- Culture
- 17 Feb 14
Atmospheric and opaque contemporary noir attacks corruption and capitalism
Acclaimed French director Claire Denis’ often opaque films combine the personal with the political. In the aptly titled contemporary noir film Bastards, Denis again plums the messy and troubling depths of her characters’ psyches in order to explore capitalism, using a real Paris sex-ring scandal as inspiration for her relentlessly dark critique of corrupt men in power.
With a talent for leaving her keeping her audience off-balance, Denis’ darkly textured film unfolds slowly, with a series of often chronologically jumbled vignettes taking time to coalesce. As Tindersticks’ sensually techno score creates a seductive but ominous soundscape, Denis’ disconnected opening scenes hints at tragedy that has befallen, and tragedy still to come.

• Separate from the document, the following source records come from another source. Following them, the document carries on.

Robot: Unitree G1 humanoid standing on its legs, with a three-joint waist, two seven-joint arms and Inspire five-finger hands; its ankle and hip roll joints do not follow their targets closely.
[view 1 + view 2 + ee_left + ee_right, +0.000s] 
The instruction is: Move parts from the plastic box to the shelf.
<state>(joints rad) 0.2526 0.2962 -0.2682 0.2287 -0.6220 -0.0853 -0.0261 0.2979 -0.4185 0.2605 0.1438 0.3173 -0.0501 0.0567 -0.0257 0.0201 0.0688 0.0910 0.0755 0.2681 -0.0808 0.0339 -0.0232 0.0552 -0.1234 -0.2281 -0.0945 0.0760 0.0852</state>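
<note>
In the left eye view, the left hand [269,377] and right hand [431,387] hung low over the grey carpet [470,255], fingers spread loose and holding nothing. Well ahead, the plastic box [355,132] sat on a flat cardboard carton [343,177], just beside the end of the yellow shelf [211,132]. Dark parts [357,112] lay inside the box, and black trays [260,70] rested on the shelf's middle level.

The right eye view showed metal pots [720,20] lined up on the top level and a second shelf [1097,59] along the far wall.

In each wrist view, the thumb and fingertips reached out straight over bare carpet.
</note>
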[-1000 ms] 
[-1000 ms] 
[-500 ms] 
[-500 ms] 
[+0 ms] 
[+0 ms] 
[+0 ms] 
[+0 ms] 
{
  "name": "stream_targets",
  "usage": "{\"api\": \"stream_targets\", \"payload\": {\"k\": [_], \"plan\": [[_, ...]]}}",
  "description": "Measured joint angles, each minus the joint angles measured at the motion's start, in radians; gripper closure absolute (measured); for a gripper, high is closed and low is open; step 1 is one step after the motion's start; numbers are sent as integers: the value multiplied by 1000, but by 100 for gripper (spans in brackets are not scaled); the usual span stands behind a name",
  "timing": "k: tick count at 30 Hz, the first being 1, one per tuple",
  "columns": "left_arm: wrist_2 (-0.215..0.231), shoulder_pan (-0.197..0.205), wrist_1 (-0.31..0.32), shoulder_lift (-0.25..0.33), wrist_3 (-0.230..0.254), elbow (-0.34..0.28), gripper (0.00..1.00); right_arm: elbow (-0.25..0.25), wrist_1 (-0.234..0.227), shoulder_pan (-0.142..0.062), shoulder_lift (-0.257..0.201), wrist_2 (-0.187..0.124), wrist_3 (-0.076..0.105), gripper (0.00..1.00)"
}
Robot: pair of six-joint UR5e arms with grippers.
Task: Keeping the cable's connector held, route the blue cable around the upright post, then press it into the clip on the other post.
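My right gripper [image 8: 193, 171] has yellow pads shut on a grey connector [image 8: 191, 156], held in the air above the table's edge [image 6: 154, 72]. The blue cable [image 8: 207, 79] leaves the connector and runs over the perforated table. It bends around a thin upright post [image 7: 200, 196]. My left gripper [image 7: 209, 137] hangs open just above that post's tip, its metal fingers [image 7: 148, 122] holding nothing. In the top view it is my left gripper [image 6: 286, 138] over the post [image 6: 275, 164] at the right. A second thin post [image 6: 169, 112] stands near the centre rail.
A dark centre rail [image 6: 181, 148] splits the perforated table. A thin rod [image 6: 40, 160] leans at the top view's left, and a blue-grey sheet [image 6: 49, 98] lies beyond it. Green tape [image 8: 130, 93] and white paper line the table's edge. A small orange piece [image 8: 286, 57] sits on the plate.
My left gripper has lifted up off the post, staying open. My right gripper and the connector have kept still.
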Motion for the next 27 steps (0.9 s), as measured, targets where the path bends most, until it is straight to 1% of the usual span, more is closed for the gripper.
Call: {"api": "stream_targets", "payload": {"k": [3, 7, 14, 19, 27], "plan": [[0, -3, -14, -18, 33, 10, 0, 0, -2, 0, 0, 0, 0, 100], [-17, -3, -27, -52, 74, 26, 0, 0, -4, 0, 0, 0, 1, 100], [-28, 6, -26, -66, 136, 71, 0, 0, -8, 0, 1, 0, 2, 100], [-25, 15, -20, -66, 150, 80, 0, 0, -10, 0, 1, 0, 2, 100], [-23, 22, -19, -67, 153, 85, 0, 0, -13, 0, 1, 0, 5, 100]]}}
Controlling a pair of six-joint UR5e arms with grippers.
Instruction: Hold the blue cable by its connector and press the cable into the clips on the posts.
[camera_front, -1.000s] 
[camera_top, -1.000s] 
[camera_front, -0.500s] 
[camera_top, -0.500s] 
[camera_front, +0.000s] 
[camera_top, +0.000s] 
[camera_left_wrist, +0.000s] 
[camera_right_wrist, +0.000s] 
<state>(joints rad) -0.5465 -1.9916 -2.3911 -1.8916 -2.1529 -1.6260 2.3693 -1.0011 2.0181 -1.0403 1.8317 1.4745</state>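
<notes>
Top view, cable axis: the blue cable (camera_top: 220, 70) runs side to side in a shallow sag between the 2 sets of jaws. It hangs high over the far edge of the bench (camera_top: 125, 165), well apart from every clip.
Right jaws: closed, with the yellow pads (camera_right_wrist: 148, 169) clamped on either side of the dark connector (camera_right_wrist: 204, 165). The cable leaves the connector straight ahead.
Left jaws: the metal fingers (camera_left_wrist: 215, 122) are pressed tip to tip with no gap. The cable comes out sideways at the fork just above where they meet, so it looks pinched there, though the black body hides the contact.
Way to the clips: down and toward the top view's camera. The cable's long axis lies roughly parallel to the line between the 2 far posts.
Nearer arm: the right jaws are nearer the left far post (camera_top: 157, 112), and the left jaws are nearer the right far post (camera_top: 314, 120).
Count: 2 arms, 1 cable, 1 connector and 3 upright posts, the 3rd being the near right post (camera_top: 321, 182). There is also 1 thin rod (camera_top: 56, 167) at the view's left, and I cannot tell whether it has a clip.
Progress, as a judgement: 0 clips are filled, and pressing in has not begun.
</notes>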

Denis’ Friday Night leading man Vincent Lindon plays a brooding ship’s captain, returning home to help his sister (Julie Bataille), whose husband has committed suicide, and daughter has been hospitalised after a vicious sexual assault. Convinced that wealthy business man Eduard Laporte (Michel Subro, terrifying and ghoulish) is involved, she convinces Vincent to help her, drawing him into an increasingly murky world of corruption.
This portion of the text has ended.